╭─ Supplied information

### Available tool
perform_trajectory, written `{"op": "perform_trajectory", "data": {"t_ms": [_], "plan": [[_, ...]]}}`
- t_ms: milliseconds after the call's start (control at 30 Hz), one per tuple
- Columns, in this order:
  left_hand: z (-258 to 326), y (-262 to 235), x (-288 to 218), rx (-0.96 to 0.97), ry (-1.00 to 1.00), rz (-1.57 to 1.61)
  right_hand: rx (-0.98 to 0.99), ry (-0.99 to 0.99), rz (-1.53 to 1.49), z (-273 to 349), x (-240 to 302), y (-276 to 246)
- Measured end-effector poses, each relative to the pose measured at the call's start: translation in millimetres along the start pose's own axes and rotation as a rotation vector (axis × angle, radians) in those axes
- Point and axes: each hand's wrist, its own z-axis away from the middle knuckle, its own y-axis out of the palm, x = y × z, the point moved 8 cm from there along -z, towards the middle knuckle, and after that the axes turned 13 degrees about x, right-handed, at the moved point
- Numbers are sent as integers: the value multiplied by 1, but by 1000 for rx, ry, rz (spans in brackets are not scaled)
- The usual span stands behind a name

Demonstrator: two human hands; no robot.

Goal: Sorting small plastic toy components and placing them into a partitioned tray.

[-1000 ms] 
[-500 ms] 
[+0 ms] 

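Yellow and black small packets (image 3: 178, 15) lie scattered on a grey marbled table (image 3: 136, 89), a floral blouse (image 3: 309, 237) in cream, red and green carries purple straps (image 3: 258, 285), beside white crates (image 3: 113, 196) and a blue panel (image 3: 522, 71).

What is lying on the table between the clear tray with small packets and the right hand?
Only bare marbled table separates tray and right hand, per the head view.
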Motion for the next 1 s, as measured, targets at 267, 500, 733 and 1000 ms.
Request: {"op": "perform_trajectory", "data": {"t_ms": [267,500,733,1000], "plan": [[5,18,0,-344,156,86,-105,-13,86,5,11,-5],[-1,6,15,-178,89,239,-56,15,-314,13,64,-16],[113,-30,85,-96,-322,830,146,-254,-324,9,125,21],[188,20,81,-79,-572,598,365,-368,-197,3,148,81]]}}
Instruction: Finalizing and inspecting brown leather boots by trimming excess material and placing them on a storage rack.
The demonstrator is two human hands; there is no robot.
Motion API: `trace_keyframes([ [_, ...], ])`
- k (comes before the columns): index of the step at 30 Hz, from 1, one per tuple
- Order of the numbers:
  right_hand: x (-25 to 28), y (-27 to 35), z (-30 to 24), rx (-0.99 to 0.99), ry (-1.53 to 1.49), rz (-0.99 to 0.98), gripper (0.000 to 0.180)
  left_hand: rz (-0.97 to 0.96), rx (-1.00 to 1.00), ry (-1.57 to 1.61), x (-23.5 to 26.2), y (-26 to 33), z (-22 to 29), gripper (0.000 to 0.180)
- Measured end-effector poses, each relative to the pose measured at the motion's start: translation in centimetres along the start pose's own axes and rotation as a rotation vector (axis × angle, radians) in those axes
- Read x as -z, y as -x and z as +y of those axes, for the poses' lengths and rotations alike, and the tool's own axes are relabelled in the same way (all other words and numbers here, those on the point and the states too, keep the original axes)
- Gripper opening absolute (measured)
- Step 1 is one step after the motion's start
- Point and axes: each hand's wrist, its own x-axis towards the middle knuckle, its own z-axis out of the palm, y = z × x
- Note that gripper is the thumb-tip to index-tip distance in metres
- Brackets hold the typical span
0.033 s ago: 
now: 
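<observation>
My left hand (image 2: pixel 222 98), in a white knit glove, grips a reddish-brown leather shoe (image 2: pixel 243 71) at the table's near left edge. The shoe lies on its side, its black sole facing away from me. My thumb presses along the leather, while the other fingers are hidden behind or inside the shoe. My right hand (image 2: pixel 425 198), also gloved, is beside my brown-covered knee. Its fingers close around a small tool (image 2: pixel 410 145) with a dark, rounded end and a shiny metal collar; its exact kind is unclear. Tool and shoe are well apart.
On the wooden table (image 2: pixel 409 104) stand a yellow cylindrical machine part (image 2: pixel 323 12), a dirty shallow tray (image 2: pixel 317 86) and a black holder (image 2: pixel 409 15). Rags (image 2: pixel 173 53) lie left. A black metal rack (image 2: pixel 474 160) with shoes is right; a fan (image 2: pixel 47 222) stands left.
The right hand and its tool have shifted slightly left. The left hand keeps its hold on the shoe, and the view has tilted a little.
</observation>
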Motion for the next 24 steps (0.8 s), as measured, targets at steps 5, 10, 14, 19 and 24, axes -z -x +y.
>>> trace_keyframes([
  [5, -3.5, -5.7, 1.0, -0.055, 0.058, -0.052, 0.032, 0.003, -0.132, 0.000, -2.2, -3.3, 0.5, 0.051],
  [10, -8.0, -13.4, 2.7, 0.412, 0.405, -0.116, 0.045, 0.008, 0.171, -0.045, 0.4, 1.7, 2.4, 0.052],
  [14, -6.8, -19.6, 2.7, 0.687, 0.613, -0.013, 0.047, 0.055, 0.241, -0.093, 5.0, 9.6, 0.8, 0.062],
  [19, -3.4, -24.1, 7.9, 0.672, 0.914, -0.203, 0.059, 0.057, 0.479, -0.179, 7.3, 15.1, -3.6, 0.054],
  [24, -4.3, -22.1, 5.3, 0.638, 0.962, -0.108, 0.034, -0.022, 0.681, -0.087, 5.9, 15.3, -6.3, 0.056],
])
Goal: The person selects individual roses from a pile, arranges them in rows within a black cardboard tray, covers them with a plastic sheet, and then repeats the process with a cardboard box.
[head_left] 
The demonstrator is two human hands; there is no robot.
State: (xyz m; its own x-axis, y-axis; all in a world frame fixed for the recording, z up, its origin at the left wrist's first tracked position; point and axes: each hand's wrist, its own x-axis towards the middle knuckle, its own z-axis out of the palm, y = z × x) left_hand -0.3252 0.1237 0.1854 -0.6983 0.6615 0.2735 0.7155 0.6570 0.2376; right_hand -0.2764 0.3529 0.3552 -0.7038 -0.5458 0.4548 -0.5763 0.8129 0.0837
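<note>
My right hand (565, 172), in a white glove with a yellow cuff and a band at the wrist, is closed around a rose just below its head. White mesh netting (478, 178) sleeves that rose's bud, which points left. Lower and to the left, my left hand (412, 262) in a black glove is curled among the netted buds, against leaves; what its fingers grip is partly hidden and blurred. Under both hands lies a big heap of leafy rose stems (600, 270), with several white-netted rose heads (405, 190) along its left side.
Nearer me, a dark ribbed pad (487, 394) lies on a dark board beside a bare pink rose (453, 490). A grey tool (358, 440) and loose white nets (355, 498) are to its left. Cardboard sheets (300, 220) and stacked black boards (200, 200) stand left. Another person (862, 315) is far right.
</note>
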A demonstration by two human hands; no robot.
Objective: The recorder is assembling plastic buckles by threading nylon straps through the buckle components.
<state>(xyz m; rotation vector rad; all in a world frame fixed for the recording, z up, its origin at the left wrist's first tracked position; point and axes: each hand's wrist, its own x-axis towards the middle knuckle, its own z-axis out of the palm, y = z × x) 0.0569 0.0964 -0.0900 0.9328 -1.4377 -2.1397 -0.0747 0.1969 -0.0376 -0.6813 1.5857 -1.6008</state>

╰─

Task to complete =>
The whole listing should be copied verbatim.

Task answer =>
### Available tool
perform_trajectory, written `{"op": "perform_trajectory", "data": {"t_ms": [_], "plan": [[_, ...]]}}`
- t_ms: milliseconds after the call's start (control at 30 Hz), one per tuple
- Columns, in this order:
  left_hand: z (-258 to 326), y (-262 to 235), x (-288 to 218), rx (-0.96 to 0.97), ry (-1.00 to 1.00), rz (-1.57 to 1.61)
  right_hand: rx (-0.98 to 0.99), ry (-0.99 to 0.99), rz (-1.53 to 1.49), z (-273 to 349), x (-240 to 302), y (-276 to 246)
- Measured end-effector poses, each relative to the pose measured at the call's start: translation in millimetres along the start pose's own axes and rotation as a rotation vector (axis × angle, radians) in those axes
- Point and axes: each hand's wrist, its own z-axis away from the middle knuckle, its own y-axis out of the palm, x = y × z, the point moved 8 cm from there along -z, towards the middle knuckle, and after that the axes turned 13 degrees about x, right-handed, at the moved point
- Numbers are sent as integers: the value multiplied by 1, but by 1000 for rx, ry, rz (spans in brackets are not scaled)
- The usual span stands behind a name

Demonstrator: two human hands; no robot.

Goal: Sorting small plastic toy components and placing them into a partitioned tray.

[-1000 ms] 
[-500 ms] 
[+0 ms] 

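Yellow and black small packets (image 3: 178, 15) lie scattered on a grey marbled table (image 3: 136, 89), a floral blouse (image 3: 309, 237) in cream, red and green carries purple straps (image 3: 258, 285), beside white crates (image 3: 113, 196) and a blue panel (image 3: 522, 71).

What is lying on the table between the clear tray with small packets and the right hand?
Only bare marbled table separates tray and right hand, per the head view.
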Motion for the next 1 s, as measured, targets at 267, 500, 733 and 1000 ms.
Request: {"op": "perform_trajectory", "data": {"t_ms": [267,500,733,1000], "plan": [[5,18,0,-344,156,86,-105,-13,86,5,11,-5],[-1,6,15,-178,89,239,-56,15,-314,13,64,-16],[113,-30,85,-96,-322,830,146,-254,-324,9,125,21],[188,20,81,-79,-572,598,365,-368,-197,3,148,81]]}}
Instruction: Finalizing and inspecting brown leather boots by trimming excess material and placing them on a storage rack.
The demonstrator is two human hands; there is no robot.
Motion API: `trace_keyframes([ [_, ...], ])`
- k (comes before the columns): index of the step at 30 Hz, from 1, one per tuple
- Order of the numbers:
  right_hand: x (-25 to 28), y (-27 to 35), z (-30 to 24), rx (-0.99 to 0.99), ry (-1.53 to 1.49), rz (-0.99 to 0.98), gripper (0.000 to 0.180)
  left_hand: rz (-0.97 to 0.96), rx (-1.00 to 1.00), ry (-1.57 to 1.61), x (-23.5 to 26.2), y (-26 to 33), z (-22 to 29), gripper (0.000 to 0.180)
- Measured end-effector poses, each relative to the pose measured at the motion's start: translation in centimetres along the start pose's own axes and rotation as a rotation vector (axis × angle, radians) in those axes
- Read x as -z, y as -x and z as +y of those axes, for the poses' lengths and rotations alike, and the tool's own axes are relabelled in the same way (all other words and numbers here, those on the point and the states too, keep the original axes)
- Gripper opening absolute (measured)
- Step 1 is one step after the motion's start
- Point and axes: each hand's wrist, its own x-axis towards the middle knuckle, its own z-axis out of the palm, y = z × x
- Note that gripper is the thumb-tip to index-tip distance in metres
- Brackets hold the typical span
0.033 s ago: 
now: 
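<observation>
My left hand (image 2: pixel 222 98), in a white knit glove, grips a reddish-brown leather shoe (image 2: pixel 243 71) at the table's near left edge. The shoe lies on its side, its black sole facing away from me. My thumb presses along the leather, while the other fingers are hidden behind or inside the shoe. My right hand (image 2: pixel 425 198), also gloved, is beside my brown-covered knee. Its fingers close around a small tool (image 2: pixel 410 145) with a dark, rounded end and a shiny metal collar; its exact kind is unclear. Tool and shoe are well apart.
On the wooden table (image 2: pixel 409 104) stand a yellow cylindrical machine part (image 2: pixel 323 12), a dirty shallow tray (image 2: pixel 317 86) and a black holder (image 2: pixel 409 15). Rags (image 2: pixel 173 53) lie left. A black metal rack (image 2: pixel 474 160) with shoes is right; a fan (image 2: pixel 47 222) stands left.
The right hand and its tool have shifted slightly left. The left hand keeps its hold on the shoe, and the view has tilted a little.
</observation>
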Motion for the next 24 steps (0.8 s), as measured, targets at steps 5, 10, 14, 19 and 24, axes -z -x +y.
>>> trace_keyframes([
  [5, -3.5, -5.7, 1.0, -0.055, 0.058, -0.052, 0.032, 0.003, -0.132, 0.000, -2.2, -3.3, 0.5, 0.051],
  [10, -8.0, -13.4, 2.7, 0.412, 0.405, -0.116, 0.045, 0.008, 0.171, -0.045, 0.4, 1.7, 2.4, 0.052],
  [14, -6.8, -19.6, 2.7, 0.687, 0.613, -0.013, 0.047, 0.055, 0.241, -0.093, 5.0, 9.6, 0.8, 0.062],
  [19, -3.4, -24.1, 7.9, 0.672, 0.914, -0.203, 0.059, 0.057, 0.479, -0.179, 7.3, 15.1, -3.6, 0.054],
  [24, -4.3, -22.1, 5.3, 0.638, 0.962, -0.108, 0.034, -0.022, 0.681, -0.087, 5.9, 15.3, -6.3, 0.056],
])
Goal: The person selects individual roses from a pile, arranges them in rows within a black cardboard tray, covers them with a plastic sheet, and then repeats the process with a cardboard box.
[head_left] 
The demonstrator is two human hands; there is no robot.
State: (xyz m; its own x-axis, y-axis; all in a world frame fixed for the recording, z up, its origin at the left wrist's first tracked position; point and axes: each hand's wrist, its own x-axis towards the middle knuckle, its own z-axis out of the palm, y = z × x) left_hand -0.3252 0.1237 0.1854 -0.6983 0.6615 0.2735 0.7155 0.6570 0.2376; right_hand -0.2764 0.3529 0.3552 -0.7038 -0.5458 0.4548 -0.5763 0.8129 0.0837
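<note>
My right hand (565, 172), in a white glove with a yellow cuff and a band at the wrist, is closed around a rose just below its head. White mesh netting (478, 178) sleeves that rose's bud, which points left. Lower and to the left, my left hand (412, 262) in a black glove is curled among the netted buds, against leaves; what its fingers grip is partly hidden and blurred. Under both hands lies a big heap of leafy rose stems (600, 270), with several white-netted rose heads (405, 190) along its left side.
Nearer me, a dark ribbed pad (487, 394) lies on a dark board beside a bare pink rose (453, 490). A grey tool (358, 440) and loose white nets (355, 498) are to its left. Cardboard sheets (300, 220) and stacked black boards (200, 200) stand left. Another person (862, 315) is far right.
</note>
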A demonstration by two human hands; no robot.
Objective: The recorder is assembling plastic buckles by threading nylon straps through the buckle components.
<state>(xyz m; rotation vector rad; all in a world frame fixed for the recording, z up, its origin at the left wrist's first tracked position; point and axes: each hand's wrist, its own x-axis towards the middle knuckle, its own z-axis out of the palm, y = z × x) 0.0569 0.0964 -0.0900 0.9328 -1.4377 -2.1397 -0.0747 0.1969 -0.0376 -0.6813 1.5857 -1.6008</state>

Nothing more is needed for this exercise.